Judah was established by God and backed by his wonderful promises. It had such promise, but it sank to the murkiest depths (Isa. 3:8). God asked Jeremiah to proclaim another prophecy and perform another dramatized sermon. The prophet took priests and elders to the Valley of Ben Hinnom, at the foot of the mount on which Jerusalem was located. This notorious valley was “a place of foreign gods” (4). It was an idolater’s dream but a godly person’s nightmare. Baal, the popular Canaanite god, was the super-idol there, represented by iron images with raised arms. These were heated red hot and crying infants were placed on the idol’s arms to die horribly as sacrifices (5). To such despicable depths had Judah fallen!
Imagine how Jeremiah felt when he saw the repugnant acts in that valley of idols, just outside the city of God (cf. Acts 17:16). What a travesty! Filled with God’s Spirit, Jeremiah pronounced God’s judgment on the valley, which would become a death valley. Jerusalem’s inhabitants would suffer from a siege that would turn them into desperate cannibals (9). Jeremiah took out the clay jar he had bought and smashed it in front of his audience, acting out symbolically what God would do to Jerusalem and Judah (10-13). Was this enough to send a chilling fear down the spines of the idolaters bowing before their idols? No, they were described by God as “stiff-necked” (15) because they stubbornly refused to listen to God.
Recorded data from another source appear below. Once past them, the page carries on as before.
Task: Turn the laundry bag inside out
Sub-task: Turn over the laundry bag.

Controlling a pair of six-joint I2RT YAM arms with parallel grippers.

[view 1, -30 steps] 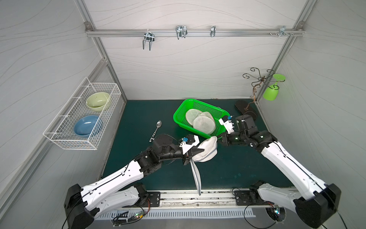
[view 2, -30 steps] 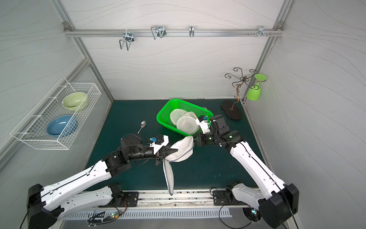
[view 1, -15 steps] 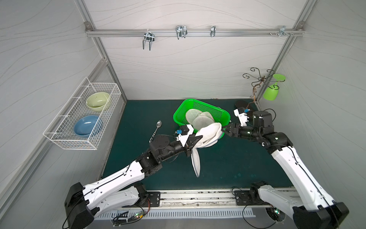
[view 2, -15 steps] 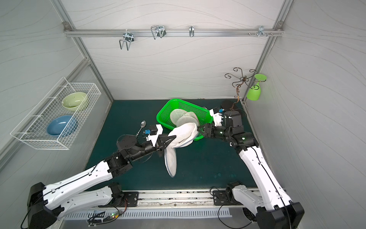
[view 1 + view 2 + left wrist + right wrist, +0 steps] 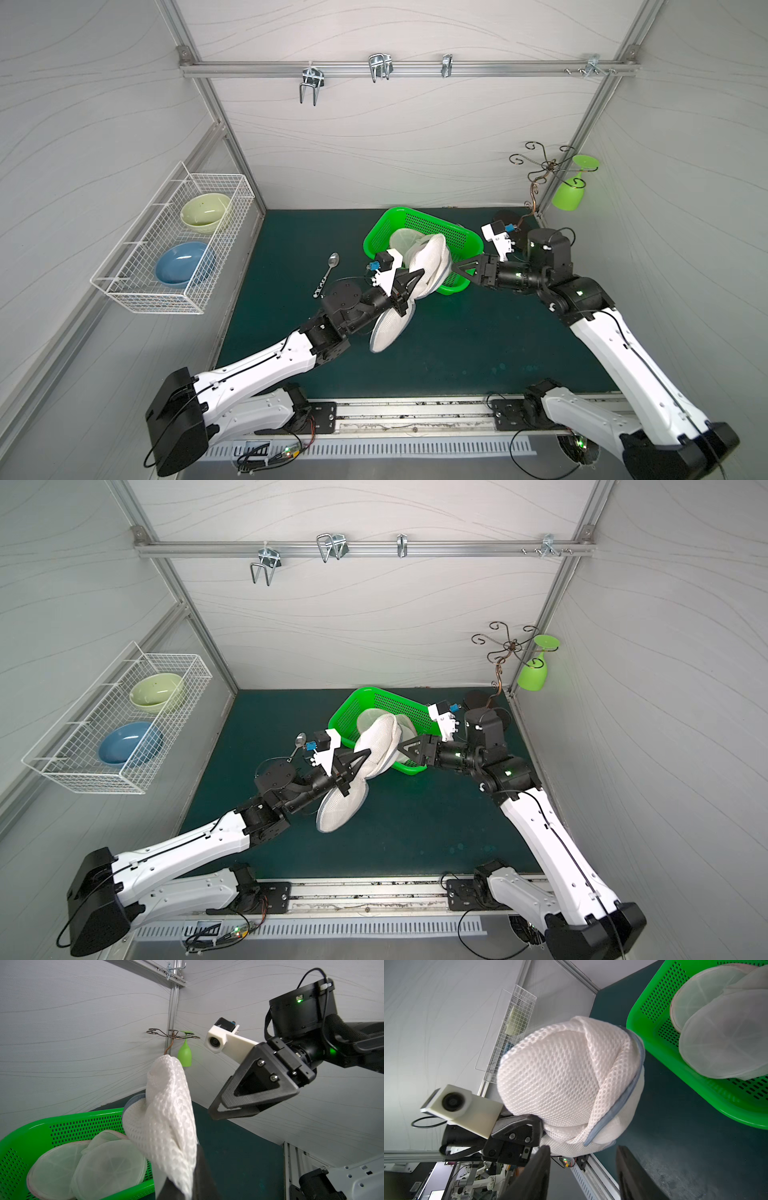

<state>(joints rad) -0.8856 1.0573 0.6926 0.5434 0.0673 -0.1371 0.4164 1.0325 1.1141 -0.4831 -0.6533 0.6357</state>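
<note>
While one laundry bag [image 5: 428, 266] hangs, one basket [image 5: 375, 240], two bowls [image 5: 205, 209] [image 5: 183, 263], one spoon [image 5: 328, 271]

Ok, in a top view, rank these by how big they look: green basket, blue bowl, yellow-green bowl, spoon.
1. green basket
2. blue bowl and yellow-green bowl: nearly alike. The blue one looks slightly bigger but sits nearer the camera, so they are left unranked.
3. spoon, the smallest

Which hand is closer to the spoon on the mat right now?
Left. The left hand, shut on the laundry bag, is on the bag's side toward the spoon; the right hand is open beyond the bag.
</note>
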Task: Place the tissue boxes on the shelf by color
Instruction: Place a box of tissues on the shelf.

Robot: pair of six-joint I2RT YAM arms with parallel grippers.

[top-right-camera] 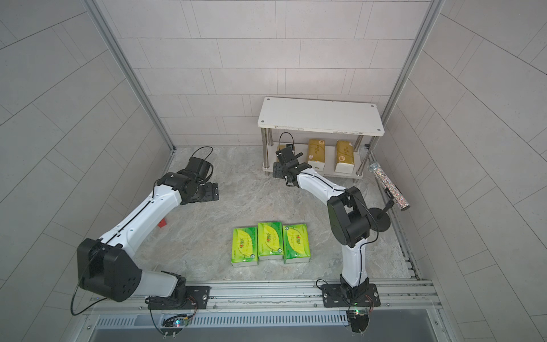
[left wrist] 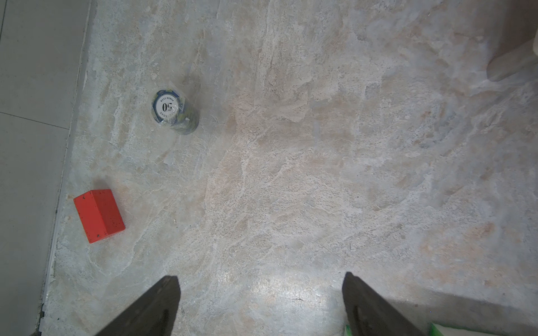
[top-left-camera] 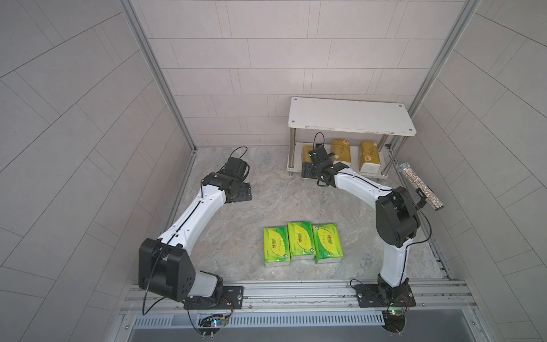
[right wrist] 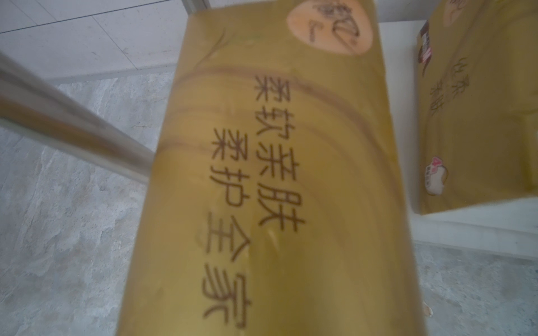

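The shelf (top-left-camera: 349,118) stands ahead of the right tool (top-left-camera: 314,160), with two gold packs (top-left-camera: 341,152) on its lower tier beside that tool. A third gold pack (right wrist: 276,189) lies directly under the tool and hides its fingers, so I cannot tell whether it grips. Three green packs (top-left-camera: 302,244) sit on the worktop (top-left-camera: 236,177), well behind it. The left tool (left wrist: 262,302) is spread wide and holds nothing.

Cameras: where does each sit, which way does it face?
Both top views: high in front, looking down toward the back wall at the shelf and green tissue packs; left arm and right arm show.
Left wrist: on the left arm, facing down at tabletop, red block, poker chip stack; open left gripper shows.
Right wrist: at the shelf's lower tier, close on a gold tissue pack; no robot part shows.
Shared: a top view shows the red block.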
These days we hear of despicable things being done around the world–murder, child abuse, parents murdering their children, pedophiles–all in pursuit of the modern idols of pleasure, power and possessions. We know what God thinks of these perversions and we are sent to the valleys of idolatry to warn people and pray for them.
Apply
Christians often choose to live safe, cloistered lives. To what modern valley of Hinnom may God be sending you? How would it change your life?
Closing prayer
Faithful One, I know I am more like Jonah than Jeremiah. I am fickle while You remain faithful. Strengthen my resolve to be faithful to You.